The performance of each model is compared based on accuracy and F1-score metrics.
- SVM Accuracy: 0.6498
- Naive Bayes Accuracy: 0.6179
- Random Forest Accuracy: 0.6341
- Gradient Boosting Accuracy: 0.5906
To visualize the accuracy of different classification models using TF-IDF vectorization, you can use the following code snippet:
import matplotlib.pyplot as plt
# Plot model accuracies for TFIDF
models = ['SVM', 'Naive Bayes', 'Random Forest', 'Gradient Boosting']
accuracies = [svm_accuracy, nb_accuracy, rf_accuracy, gb_accuracy]

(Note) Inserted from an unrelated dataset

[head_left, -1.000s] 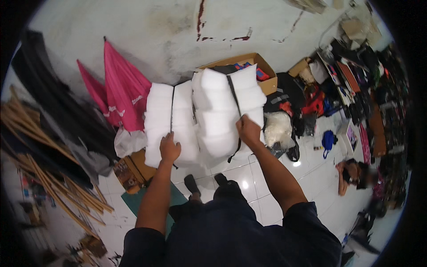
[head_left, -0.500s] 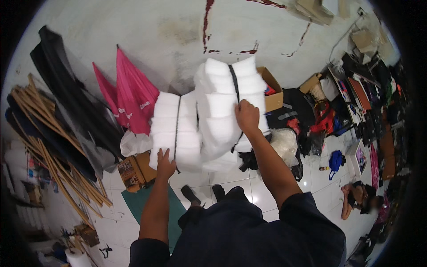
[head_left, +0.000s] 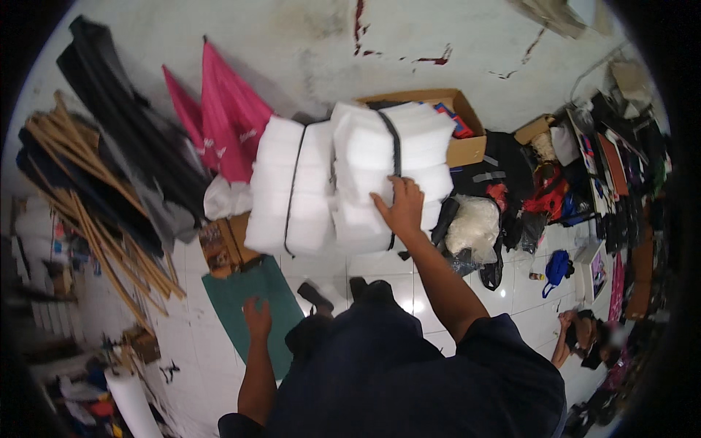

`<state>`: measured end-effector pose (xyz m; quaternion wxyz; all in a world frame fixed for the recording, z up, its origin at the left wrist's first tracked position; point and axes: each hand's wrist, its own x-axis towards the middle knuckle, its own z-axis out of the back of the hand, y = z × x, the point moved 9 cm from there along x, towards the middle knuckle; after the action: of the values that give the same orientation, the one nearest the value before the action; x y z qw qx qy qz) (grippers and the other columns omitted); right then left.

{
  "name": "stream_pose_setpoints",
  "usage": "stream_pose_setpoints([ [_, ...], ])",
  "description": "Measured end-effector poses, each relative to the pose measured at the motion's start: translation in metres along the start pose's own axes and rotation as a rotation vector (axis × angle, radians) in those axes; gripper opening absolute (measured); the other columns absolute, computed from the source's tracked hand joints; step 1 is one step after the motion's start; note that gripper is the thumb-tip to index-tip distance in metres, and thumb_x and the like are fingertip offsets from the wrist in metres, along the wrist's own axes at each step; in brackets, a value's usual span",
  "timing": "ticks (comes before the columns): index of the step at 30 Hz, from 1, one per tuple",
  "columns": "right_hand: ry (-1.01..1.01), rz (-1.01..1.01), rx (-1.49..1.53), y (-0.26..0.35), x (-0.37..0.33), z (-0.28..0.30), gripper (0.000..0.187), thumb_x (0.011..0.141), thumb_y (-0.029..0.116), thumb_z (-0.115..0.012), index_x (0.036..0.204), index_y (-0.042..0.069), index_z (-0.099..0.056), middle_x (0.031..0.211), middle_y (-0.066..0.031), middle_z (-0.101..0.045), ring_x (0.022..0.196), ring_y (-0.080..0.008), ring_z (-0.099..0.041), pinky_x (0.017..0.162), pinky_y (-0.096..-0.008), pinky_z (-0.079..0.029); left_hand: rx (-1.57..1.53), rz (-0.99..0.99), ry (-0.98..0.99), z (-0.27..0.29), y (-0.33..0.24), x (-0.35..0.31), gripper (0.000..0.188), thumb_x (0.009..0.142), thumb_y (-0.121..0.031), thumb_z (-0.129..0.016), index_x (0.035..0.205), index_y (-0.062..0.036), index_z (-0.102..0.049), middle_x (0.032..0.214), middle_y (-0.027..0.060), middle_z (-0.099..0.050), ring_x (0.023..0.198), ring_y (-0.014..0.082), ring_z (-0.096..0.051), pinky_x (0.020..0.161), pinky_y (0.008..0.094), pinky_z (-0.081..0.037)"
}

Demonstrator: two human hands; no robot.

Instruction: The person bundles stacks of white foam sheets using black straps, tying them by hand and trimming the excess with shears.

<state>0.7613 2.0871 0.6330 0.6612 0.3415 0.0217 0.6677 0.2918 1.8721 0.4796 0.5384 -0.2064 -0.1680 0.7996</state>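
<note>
Two thick white foam bundles stand side by side against the wall, each bound by a dark strap. On the right foam bundle (head_left: 369, 157) rests my right hand (head_left: 405, 208), its thumb spread and its fingertips by the black strap (head_left: 394, 142). The left foam bundle (head_left: 272, 197) touches its neighbour and carries a thinner strap (head_left: 295, 182). Away from both, my left hand (head_left: 257, 319) hangs above a green mat (head_left: 252, 292), fingers apart and holding nothing.
Behind the bundles stands an open cardboard box (head_left: 467, 151). Pink fabric (head_left: 226, 124), dark rolls (head_left: 117, 131) and brown tubes (head_left: 102, 255) lean at left. A bag of clear plastic (head_left: 471, 230) lies at right; a person (head_left: 584, 336) sits beyond it.
The right bundle has come down level beside the left one, and my right hand has loosened from its strap. My left hand has drawn back from the left bundle toward me.
</note>
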Motion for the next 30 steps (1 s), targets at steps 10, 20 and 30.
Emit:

plt.figure(figsize=(8, 6))
plt.bar(models, accuracies, color=['#004c6d', '#2a9d8f', '#e76f51', '#f4a261'])
plt.xlabel('Models')
plt.ylabel('Accuracy')
plt.title('Accuracy of Classification Models Using TFIDF')
plt.show()
The 'State of Tweet' column indicates the nature of each social media post, as determined by an agreement between annotators.
The distribution of different states of tweets in the dataset is as follows:
- Rumor Posts (r): 1020
- Anti-Rumor Posts (a): 3024
- Question Posts (q): 49
- Non-related Posts (n): 4517
To run the code on Google Colab, follow these steps:
- Upload the dataset (DATASET_R1.xlsx) to your Google Drive.
- Open the notebook file (Social_Media_Rumour_Detection.ipynb) in Google Colab.
- Mount your Google Drive by running the code cell containing the appropriate command.
- Modify the file path in the code to point to the dataset in your Google Drive.
- Execute each code cell sequentially to preprocess the data, train the models, and evaluate their performance.
In conclusion, this project demonstrates the effectiveness of machine learning techniques in detecting rumors in social media posts. By preprocessing text data, vectorizing it, and training classification models, we can accurately classify social media posts as rumors or non-rumors.